> [YOUR TASK]
The records that follow must be reproduced in full, with every picture excluded.

Records from a collection
______________________________

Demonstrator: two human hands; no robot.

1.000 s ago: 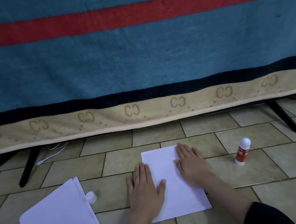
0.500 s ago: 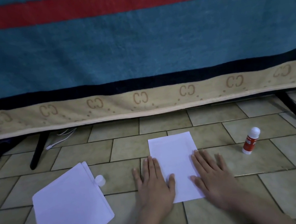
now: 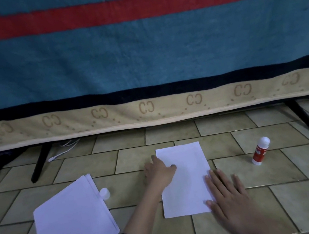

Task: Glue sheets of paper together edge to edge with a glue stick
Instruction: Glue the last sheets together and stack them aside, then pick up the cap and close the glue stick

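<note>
On the tan tiled floor (image 3: 225,146), near its front edge at the middle, lies a white rectangular sheet of paper (image 3: 186,180), flat, its long axis running from the front edge toward the hanging blue, red-striped blanket (image 3: 139,54) at the back. The left hand (image 3: 159,171) rests on the sheet's left edge toward its far corner, fingers loosely bent, thumb lying on the paper, gripping nothing. The right hand (image 3: 225,192) lies flat with straight, spread fingers at the sheet's near right corner, fingertips touching its right edge. A red-and-white glue stick (image 3: 260,151) stands upright, uncapped, well apart to the right. Toward the front left corner sits a skewed stack of white paper sheets (image 3: 72,227), with a small white cap (image 3: 104,193) touching its right edge.
</note>
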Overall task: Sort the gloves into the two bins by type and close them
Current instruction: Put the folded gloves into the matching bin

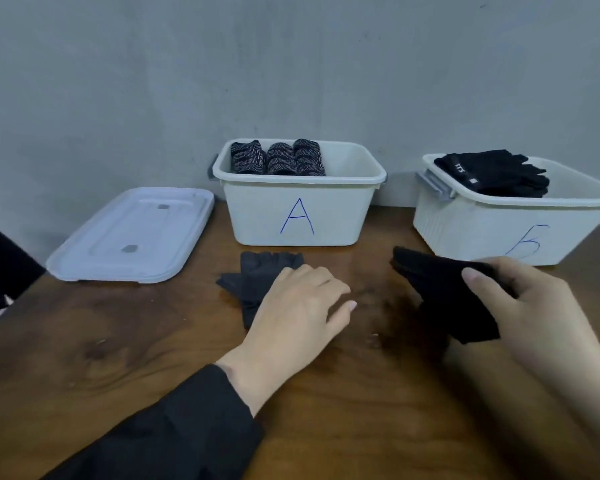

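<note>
A white bin marked A (pixel 298 216) stands at the back centre with three rolled, patterned dark gloves (pixel 278 158) inside. To its right a white bin marked B (pixel 482 223) holds a pile of plain black gloves (pixel 496 173). A dark grey fingerless glove (pixel 253 278) lies flat on the wooden table in front of bin A. My left hand (pixel 300 306) rests palm down on that glove's wrist end, fingers spread. My right hand (pixel 530 306) grips a folded black glove (pixel 444 292) just above the table in front of bin B.
A white lid (pixel 132 237) lies flat on the table left of bin A. A grey wall rises right behind the bins. Something dark sits at the far left edge (pixel 0 271). Bin B has a grey latch (pixel 433 185) on its left side.
</note>
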### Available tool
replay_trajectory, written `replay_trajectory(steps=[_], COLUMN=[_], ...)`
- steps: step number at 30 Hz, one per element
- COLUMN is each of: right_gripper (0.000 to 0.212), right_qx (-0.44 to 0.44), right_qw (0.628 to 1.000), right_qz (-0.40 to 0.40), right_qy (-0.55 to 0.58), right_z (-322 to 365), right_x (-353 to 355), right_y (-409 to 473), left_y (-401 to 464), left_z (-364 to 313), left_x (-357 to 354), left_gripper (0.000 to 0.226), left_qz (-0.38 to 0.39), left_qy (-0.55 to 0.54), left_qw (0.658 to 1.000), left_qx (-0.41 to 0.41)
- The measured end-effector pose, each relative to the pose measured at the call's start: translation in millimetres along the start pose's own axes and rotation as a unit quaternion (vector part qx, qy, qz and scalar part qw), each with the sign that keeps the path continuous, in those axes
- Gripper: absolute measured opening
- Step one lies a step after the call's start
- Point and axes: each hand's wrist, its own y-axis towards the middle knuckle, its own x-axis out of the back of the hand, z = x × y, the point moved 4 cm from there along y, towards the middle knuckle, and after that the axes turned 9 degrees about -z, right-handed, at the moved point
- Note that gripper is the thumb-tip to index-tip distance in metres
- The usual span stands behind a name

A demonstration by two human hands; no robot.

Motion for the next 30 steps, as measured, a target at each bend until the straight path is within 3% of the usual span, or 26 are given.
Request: replay_trajectory(steps=[3,5,7,8,10,12,13,15,17,20,23,30], right_gripper=[0.019,0.021,0.023,0.024,0.026,0.025,0.023,0.026,0.033,0.044,0.045,0.040], right_qx=[-0.062,-0.156,-0.208,-0.205,-0.133,-0.054,-0.043,0.001,0.100,0.181,0.169,0.164], right_qw=[0.991,0.947,0.918,0.939,0.990,0.975,0.970,0.975,0.976,0.959,0.945,0.958], right_qz=[-0.005,-0.009,-0.001,0.008,0.051,0.059,0.048,0.008,-0.001,0.120,0.199,0.190], right_qy=[0.115,0.280,0.339,0.275,0.009,-0.206,-0.234,-0.221,-0.195,-0.184,-0.196,-0.141], right_z=[8,8,2,-3,-22,-38,-43,-48,-40,-30,-37,-35], right_x=[-16,-28,-41,-46,-54,-57,-56,-54,-56,-74,-84,-82], right_y=[10,11,9,7,2,-4,-4,-2,-2,-16,-25,-38], left_y=[-15,-22,-26,-26,-24,-22,-21,-20,-20,-21,-21,-16], left_z=[24,36,41,42,43,43,42,42,42,42,42,44], left_x=[7,7,8,9,10,10,9,9,10,10,13,32], left_gripper=[0.044,0.052,0.053,0.052,0.048,0.046,0.044,0.042,0.040,0.037,0.028,0.022], left_qz=[0.064,0.100,0.107,0.102,0.096,0.101,0.106,0.110,0.105,0.103,0.074,-0.067], left_qy=[0.046,0.053,0.047,0.045,0.049,0.055,0.056,0.055,0.049,0.046,0.034,-0.095], left_qw=[0.996,0.991,0.990,0.991,0.991,0.990,0.990,0.989,0.990,0.990,0.993,0.975], left_qx=[0.045,0.070,0.080,0.080,0.080,0.079,0.080,0.082,0.082,0.088,0.089,0.188])
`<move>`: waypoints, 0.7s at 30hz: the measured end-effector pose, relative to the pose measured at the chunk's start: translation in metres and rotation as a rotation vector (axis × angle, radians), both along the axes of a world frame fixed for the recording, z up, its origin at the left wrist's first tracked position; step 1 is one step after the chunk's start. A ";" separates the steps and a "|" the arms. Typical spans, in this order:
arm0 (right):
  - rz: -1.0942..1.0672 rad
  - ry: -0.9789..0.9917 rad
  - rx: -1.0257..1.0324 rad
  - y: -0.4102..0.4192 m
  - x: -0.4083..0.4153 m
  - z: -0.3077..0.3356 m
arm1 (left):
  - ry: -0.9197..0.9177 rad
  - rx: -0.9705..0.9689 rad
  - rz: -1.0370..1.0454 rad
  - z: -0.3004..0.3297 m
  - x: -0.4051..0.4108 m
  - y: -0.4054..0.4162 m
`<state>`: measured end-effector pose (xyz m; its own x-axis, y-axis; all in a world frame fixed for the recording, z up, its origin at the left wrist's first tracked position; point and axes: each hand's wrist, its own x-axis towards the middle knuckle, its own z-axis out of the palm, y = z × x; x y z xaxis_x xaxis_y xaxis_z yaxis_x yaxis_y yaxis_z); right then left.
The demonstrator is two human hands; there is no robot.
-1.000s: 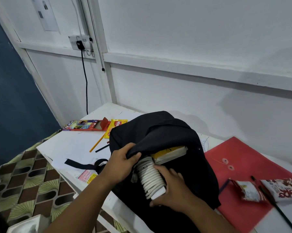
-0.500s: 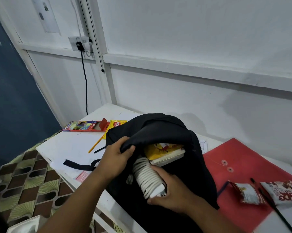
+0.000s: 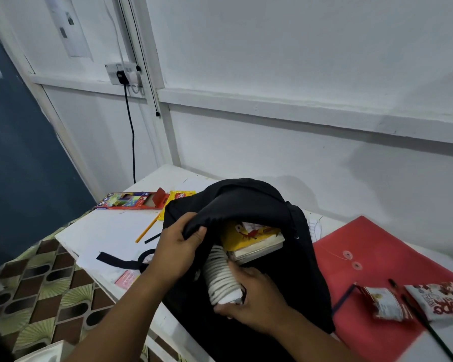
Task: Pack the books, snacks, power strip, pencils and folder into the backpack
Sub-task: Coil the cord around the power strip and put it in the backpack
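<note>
Tabletop backpack [image 3: 246,202] mouth wider (books [image 3: 254,237] clearer)

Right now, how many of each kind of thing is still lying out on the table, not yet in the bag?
Snack packets: 3, two on the red folder, one yellow behind the backpack
Folder: 1
Pencil box: 1
Loose pencils or pens: 4
Total: 9
</note>
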<state>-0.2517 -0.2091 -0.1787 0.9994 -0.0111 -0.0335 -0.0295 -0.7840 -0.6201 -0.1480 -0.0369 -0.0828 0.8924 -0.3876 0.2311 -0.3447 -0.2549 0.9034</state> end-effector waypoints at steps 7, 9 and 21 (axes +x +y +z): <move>-0.045 0.049 -0.180 0.019 0.014 -0.004 | 0.018 0.057 -0.004 -0.002 0.004 0.009; -0.066 0.048 -0.163 0.022 0.018 -0.002 | 0.034 0.054 -0.021 -0.004 0.003 0.010; -0.040 -0.033 -0.147 0.018 0.011 -0.015 | 0.063 0.100 -0.016 -0.011 -0.001 0.015</move>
<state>-0.2404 -0.1915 -0.1934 0.9986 -0.0533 0.0045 -0.0439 -0.8648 -0.5002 -0.1495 -0.0223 -0.0942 0.8974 -0.4205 0.1338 -0.2926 -0.3400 0.8938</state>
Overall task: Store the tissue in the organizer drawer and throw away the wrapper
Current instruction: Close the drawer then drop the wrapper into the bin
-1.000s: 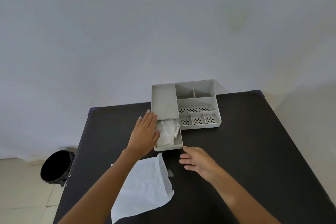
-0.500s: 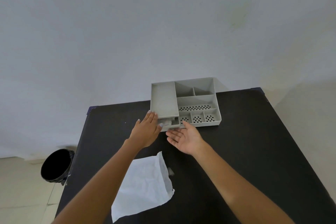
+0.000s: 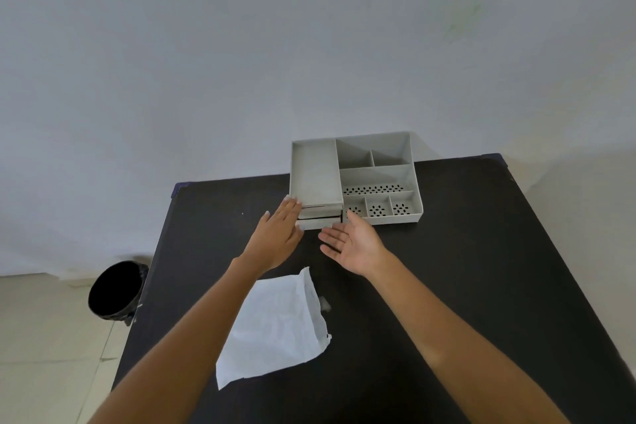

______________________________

> [ANSWER SPACE]
Demonstrator: two human hands; no robot.

1.000 s ago: 
0.500 s ago: 
now: 

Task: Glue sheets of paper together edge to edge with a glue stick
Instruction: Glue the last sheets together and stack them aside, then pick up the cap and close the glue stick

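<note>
On the tan tiled floor (image 3: 225,146), near its front edge at the middle, lies a white rectangular sheet of paper (image 3: 186,180), flat, its long axis running from the front edge toward the hanging blue, red-striped blanket (image 3: 139,54) at the back. The left hand (image 3: 159,171) rests on the sheet's left edge toward its far corner, fingers loosely bent, thumb lying on the paper, gripping nothing. The right hand (image 3: 225,192) lies flat with straight, spread fingers at the sheet's near right corner, fingertips touching its right edge. A red-and-white glue stick (image 3: 260,151) stands upright, uncapped, well apart to the right. Toward the front left corner sits a skewed stack of white paper sheets (image 3: 72,227), with a small white cap (image 3: 104,193) touching its right edge.
</note>
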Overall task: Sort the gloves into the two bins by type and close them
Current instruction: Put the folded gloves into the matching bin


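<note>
A white bin marked A (pixel 298 216) stands at the back centre with three rolled, patterned dark gloves (pixel 278 158) inside. To its right a white bin marked B (pixel 482 223) holds a pile of plain black gloves (pixel 496 173). A dark grey fingerless glove (pixel 253 278) lies flat on the wooden table in front of bin A. My left hand (pixel 300 306) rests palm down on that glove's wrist end, fingers spread. My right hand (pixel 530 306) grips a folded black glove (pixel 444 292) just above the table in front of bin B.
A white lid (pixel 132 237) lies flat on the table left of bin A. A grey wall rises right behind the bins. Something dark sits at the far left edge (pixel 0 271). Bin B has a grey latch (pixel 433 185) on its left side.
</note>
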### Available tool
replay_trajectory, written `replay_trajectory(steps=[_], COLUMN=[_], ...)`
- steps: step number at 30 Hz, one per element
- COLUMN is each of: right_gripper (0.000 to 0.212), right_qx (-0.44 to 0.44), right_qw (0.628 to 1.000), right_qz (-0.40 to 0.40), right_qy (-0.55 to 0.58), right_z (-322 to 365), right_x (-353 to 355), right_y (-409 to 473), left_y (-401 to 464), left_z (-364 to 313), left_x (-357 to 354), left_gripper (0.000 to 0.226), left_qz (-0.38 to 0.39), left_qy (-0.55 to 0.54), left_qw (0.658 to 1.000), left_qx (-0.41 to 0.41)
- The measured end-effector pose, each relative to the pose measured at the call's start: translation in millimetres along the start pose's own axes and rotation as a unit quaternion (vector part qx, qy, qz and scalar part qw), each with the sign that keeps the path continuous, in those axes
- Gripper: absolute measured opening
- Step one lies a step after the call's start
- Point and axes: each hand's wrist, its own y-axis towards the middle knuckle, its own x-axis out of the back of the hand, z = x × y, the point moved 4 cm from there along y, towards the middle knuckle, and after that the axes turned 9 degrees about -z, right-handed, at the moved point
- Note that gripper is the thumb-tip to index-tip distance in metres
- The usual span stands behind a name

A demonstration by two human hands; no robot.

Motion for the next 30 steps, as measured, a target at each bend until the straight path is within 3% of the usual span, or 26 are given.
Request: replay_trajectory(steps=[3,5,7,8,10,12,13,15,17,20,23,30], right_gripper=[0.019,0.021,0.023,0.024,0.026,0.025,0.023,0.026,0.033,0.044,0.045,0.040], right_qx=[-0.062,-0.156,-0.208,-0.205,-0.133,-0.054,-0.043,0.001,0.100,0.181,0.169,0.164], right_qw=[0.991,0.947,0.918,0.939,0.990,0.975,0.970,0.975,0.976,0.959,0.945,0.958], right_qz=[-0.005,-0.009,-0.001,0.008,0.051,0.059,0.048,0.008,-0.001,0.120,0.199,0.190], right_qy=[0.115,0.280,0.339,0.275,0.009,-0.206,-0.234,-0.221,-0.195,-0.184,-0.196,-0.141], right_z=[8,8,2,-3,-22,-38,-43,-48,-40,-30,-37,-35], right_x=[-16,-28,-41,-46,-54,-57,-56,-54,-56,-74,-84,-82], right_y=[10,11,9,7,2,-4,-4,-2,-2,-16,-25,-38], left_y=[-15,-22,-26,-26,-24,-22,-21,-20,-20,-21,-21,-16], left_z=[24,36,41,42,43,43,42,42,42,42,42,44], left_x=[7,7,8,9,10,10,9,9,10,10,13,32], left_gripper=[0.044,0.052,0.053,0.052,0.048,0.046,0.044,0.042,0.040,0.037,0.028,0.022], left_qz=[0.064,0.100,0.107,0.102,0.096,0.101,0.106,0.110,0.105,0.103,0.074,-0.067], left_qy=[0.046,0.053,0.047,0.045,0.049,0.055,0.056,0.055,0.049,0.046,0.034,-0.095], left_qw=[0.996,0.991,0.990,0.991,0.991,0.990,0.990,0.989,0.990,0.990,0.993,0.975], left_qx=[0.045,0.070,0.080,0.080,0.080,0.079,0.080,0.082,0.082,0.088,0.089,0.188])
`<move>`: waypoints, 0.7s at 30hz: the measured end-effector pose, relative to the pose measured at the chunk's start: translation in metres and rotation as a rotation vector (axis × angle, radians), both along the axes of a world frame fixed for the recording, z up, its origin at the left wrist's first tracked position; step 1 is one step after the chunk's start. A ";" separates the steps and a "|" the arms. Typical spans, in this order:
arm0 (right):
  - rz: -1.0942..1.0672 rad
  - ry: -0.9789..0.9917 rad
  - rx: -1.0257..1.0324 rad
  - y: -0.4102..0.4192 m
  - x: -0.4083..0.4153 m
  - z: -0.3077..0.3356 m
arm1 (left):
  - ry: -0.9197..0.9177 rad
  - rx: -0.9705..0.9689 rad
  - rz: -1.0370..1.0454 rad
  - z: -0.3004..0.3297 m
  - x: -0.4051..0.4108 m
  - y: -0.4054..0.4162 m
`<state>`: measured end-effector pose (xyz m; its own x-axis, y-axis; all in a world frame fixed for the recording, z up, its origin at the left wrist's first tracked position; point and axes: each hand's wrist, its own x-axis towards the middle knuckle, its own z-axis out of the palm, y = z × x; x y z xaxis_x xaxis_y xaxis_z yaxis_x yaxis_y yaxis_z); right then left.
The demonstrator is two human hands; there is no robot.
-1.000s: 
-0.500s: 
+0.000s: 
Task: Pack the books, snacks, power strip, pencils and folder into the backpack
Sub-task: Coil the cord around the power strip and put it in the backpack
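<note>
Tabletop backpack [image 3: 246,202] mouth wider (books [image 3: 254,237] clearer)

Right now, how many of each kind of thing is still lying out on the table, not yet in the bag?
Snack packets: 3, two on the red folder, one yellow behind the backpack
Folder: 1
Pencil box: 1
Loose pencils or pens: 4
Total: 9
</note>
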<state>-0.2517 -0.2091 -0.1787 0.9994 -0.0111 -0.0335 -0.0295 -0.7840 -0.6201 -0.1480 -0.0369 -0.0828 0.8924 -0.3876 0.2311 -0.3447 -0.2549 0.9034</state> end-effector waypoints at steps 7, 9 and 21 (axes +x +y +z): <move>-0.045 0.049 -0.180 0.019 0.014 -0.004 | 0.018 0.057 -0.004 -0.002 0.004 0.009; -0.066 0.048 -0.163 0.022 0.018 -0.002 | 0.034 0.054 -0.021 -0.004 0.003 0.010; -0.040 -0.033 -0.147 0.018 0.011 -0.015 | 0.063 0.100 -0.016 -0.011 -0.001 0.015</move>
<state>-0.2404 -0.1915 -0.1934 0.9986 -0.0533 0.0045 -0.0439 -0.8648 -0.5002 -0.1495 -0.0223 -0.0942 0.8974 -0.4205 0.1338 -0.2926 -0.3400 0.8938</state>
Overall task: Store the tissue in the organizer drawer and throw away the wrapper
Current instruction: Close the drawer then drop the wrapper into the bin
-1.000s: 
-0.500s: 
+0.000s: 

No other output belongs to this answer.